> **DATASET EXTRACT**:
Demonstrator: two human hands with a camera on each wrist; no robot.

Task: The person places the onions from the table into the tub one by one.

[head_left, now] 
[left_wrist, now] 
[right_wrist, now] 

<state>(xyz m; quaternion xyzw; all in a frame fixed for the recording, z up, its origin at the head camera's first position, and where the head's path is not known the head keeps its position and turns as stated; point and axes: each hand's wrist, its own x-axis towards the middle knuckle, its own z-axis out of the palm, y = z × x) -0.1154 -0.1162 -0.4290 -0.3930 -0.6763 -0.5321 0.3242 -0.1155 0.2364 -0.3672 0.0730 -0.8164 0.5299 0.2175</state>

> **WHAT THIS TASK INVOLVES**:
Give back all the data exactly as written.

> **PROBLEM SOLUTION**:
Demonstrator: two human hands with a camera on each wrist; no robot.

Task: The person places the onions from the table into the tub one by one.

[head_left, now] 
[left_wrist, now] 
[right_wrist, now] 

<state>(xyz m; quaternion xyzw; all in a frame fixed for the recording, z up, its origin at the head camera's first position, and where the head's path is not known the head keeps its position and turns as stated; point and axes: each hand's wrist, its own x-axis towards the middle knuckle, its own z-axis out of the palm, y = z × x) -0.1154 -0.1162 -0.4290 -0.3930 -0.6763 -0.5321 0.3242 -0.1155 0.2364 -0.3672 0.0730 -0.8164 0.5299 0.2175</state>

The required output has been given.